* **What you will do**
Word for word, restate every entry that follows.

● ● ● ● ●

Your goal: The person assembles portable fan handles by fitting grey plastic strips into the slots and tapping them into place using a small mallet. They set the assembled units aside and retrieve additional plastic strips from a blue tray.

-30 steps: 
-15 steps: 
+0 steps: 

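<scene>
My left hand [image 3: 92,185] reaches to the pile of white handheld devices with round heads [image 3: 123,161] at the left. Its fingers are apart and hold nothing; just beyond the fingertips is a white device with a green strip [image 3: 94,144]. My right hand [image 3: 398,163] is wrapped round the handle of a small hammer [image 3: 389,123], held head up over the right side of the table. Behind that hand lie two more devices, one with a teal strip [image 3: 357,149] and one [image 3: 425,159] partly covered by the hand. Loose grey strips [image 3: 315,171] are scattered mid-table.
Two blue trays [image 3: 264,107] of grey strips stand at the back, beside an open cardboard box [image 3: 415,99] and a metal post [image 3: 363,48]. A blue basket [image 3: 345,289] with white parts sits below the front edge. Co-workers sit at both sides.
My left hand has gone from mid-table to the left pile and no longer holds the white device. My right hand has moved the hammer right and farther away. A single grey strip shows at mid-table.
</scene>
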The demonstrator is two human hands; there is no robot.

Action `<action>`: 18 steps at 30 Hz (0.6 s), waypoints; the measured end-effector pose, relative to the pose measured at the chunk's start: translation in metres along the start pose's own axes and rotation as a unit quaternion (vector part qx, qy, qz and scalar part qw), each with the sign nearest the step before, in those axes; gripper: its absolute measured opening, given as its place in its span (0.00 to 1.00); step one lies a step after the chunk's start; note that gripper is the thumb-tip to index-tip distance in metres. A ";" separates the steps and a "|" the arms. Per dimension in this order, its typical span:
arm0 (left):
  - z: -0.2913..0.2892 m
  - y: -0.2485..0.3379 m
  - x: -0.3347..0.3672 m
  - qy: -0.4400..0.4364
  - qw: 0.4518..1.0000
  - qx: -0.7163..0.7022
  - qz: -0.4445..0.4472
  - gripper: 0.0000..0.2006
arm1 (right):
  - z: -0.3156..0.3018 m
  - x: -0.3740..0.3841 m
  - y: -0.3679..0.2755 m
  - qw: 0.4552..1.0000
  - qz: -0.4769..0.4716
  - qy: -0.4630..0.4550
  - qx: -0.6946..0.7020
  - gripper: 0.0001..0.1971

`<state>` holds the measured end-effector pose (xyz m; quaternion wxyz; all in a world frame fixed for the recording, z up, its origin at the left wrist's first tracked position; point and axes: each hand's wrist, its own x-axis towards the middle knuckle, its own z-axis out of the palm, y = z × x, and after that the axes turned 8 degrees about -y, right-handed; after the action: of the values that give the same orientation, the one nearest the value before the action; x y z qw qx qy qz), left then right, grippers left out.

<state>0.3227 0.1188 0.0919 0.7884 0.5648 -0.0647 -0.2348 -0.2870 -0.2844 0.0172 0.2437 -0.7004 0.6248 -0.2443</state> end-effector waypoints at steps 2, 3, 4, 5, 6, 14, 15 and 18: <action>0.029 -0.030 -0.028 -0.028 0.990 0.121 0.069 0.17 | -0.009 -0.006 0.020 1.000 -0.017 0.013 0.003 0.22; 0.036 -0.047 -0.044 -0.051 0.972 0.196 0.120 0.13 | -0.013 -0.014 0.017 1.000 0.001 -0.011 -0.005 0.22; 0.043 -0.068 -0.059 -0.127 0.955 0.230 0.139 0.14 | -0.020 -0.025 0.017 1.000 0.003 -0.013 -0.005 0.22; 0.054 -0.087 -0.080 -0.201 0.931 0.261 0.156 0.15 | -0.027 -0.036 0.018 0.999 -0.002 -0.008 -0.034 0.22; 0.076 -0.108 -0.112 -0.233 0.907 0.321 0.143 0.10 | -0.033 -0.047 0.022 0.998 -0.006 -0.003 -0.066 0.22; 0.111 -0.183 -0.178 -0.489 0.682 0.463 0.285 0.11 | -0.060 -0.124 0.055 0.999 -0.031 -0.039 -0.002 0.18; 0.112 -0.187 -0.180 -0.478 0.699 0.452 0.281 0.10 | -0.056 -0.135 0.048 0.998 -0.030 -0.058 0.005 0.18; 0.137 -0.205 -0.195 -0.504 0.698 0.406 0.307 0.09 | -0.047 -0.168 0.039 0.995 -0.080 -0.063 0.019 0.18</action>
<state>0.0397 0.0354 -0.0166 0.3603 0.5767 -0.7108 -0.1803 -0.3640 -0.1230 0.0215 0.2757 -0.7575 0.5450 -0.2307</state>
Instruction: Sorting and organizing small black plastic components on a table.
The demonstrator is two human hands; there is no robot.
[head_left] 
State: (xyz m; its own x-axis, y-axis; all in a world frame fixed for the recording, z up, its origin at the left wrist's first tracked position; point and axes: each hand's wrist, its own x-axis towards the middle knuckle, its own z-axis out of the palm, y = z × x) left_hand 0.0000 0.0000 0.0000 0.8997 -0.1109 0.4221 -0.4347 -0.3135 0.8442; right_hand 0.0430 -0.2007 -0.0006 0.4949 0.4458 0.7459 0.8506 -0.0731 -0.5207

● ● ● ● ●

* **Exercise result**
Your goal: The person assembles portable fan handles by fitting grey plastic strips into the slots and tapping them into place using a small mallet. They set the assembled units aside and retrieve additional plastic strips from a blue tray.

-30 steps: 
-15 steps: 
+0 steps: 

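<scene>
My left hand [image 3: 92,185] reaches to the pile of white handheld devices with round heads [image 3: 123,161] at the left. Its fingers are apart and hold nothing; just beyond the fingertips is a white device with a green strip [image 3: 94,144]. My right hand [image 3: 398,163] is wrapped round the handle of a small hammer [image 3: 389,123], held head up over the right side of the table. Behind that hand lie two more devices, one with a teal strip [image 3: 357,149] and one [image 3: 425,159] partly covered by the hand. Loose grey strips [image 3: 315,171] are scattered mid-table.
Two blue trays [image 3: 264,107] of grey strips stand at the back, beside an open cardboard box [image 3: 415,99] and a metal post [image 3: 363,48]. A blue basket [image 3: 345,289] with white parts sits below the front edge. Co-workers sit at both sides.
My left hand has gone from mid-table to the left pile and no longer holds the white device. My right hand has moved the hammer right and farther away. A single grey strip shows at mid-table.
</scene>
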The demonstrator is two human hands; there is no robot.

Action `<action>`: 18 steps at 30 Hz (0.6 s), waypoints; the measured end-effector pose, relative to the pose measured at the chunk's start: translation in metres along the start pose's own axes and rotation as a unit quaternion (vector part qx, qy, qz and scalar part qw), each with the sign nearest the step before, in those axes; gripper: its absolute measured opening, given as its place in its span (0.00 to 1.00); step one lies a step after the chunk's start; note that gripper is the thumb-tip to index-tip distance in metres. A ";" separates the steps and a "|" the arms. Per dimension in this order, its typical span:
arm0 (left):
  - z: -0.2913..0.2892 m
  - y: -0.2485..0.3379 m
  - x: -0.3347..0.3672 m
  - qy: -0.4400..0.4364
  - qw: 0.4518..1.0000
  - qx: -0.7163..0.7022
  - qz: -0.4445..0.4472
  - gripper: 0.0000..0.2006
arm1 (right):
  - z: -0.3156..0.3018 m
  - x: -0.3740..0.3841 m
  - y: -0.3679..0.2755 m
  - qw: 0.4552..1.0000
  - qz: -0.4769..0.4716
  - qy: -0.4630..0.4550
  - qx: -0.6946..0.7020
  - gripper: 0.0001..0.1971

`<state>` holds the measured end-effector pose (xyz m; quaternion wxyz; all in a world frame fixed for the recording, z up, its origin at the left wrist's first tracked position; point and axes: each hand's wrist, its own x-axis towards the middle knuckle, its own z-axis out of the palm, y = z × x, and after that the axes turned 8 degrees about -y, right-handed; after the action: of the values that give the same orientation, the one nearest the value before the action; x y z qw qx qy qz), left then right, grippers left out.

<state>0.3227 0.1188 0.0919 0.7884 0.5648 -0.0647 -0.2348 -0.2870 -0.2844 0.0172 0.2437 -0.7004 0.6248 -0.2443</state> end-effector waypoints at steps 2, 3, 4, 5, 6, 14, 15 and 18: <action>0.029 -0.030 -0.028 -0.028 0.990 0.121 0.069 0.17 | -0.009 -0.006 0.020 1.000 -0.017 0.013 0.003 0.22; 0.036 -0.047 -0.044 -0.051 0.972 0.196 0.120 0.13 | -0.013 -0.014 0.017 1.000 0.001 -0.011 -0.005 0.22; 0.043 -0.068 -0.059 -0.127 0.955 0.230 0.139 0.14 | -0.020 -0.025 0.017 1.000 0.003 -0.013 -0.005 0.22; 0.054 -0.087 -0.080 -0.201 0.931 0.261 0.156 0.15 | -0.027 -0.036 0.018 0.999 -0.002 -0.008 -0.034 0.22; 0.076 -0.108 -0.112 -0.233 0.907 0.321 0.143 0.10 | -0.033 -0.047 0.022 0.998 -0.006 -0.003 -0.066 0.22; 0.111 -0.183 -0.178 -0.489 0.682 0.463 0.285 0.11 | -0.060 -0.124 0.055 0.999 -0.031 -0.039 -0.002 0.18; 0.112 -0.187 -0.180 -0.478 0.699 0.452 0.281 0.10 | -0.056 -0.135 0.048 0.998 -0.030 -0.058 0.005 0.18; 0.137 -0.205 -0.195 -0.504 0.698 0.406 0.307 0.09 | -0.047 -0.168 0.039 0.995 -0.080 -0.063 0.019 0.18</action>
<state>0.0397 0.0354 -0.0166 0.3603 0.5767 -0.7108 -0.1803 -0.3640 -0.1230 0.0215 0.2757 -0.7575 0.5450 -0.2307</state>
Instruction: Sorting and organizing small black plastic components on a table.
The demonstrator is two human hands; there is no robot.
[head_left] 
State: (xyz m; its own x-axis, y-axis; all in a world frame fixed for the recording, z up, its origin at the left wrist's first tracked position; point and axes: each hand's wrist, its own x-axis towards the middle knuckle, its own z-axis out of the palm, y = z × x) left_hand 0.0000 0.0000 0.0000 0.8997 -0.1109 0.4221 -0.4347 -0.3135 0.8442; right_hand 0.0430 -0.2007 -0.0006 0.4949 0.4458 0.7459 0.8506 -0.0731 -0.5207

That concludes the answer.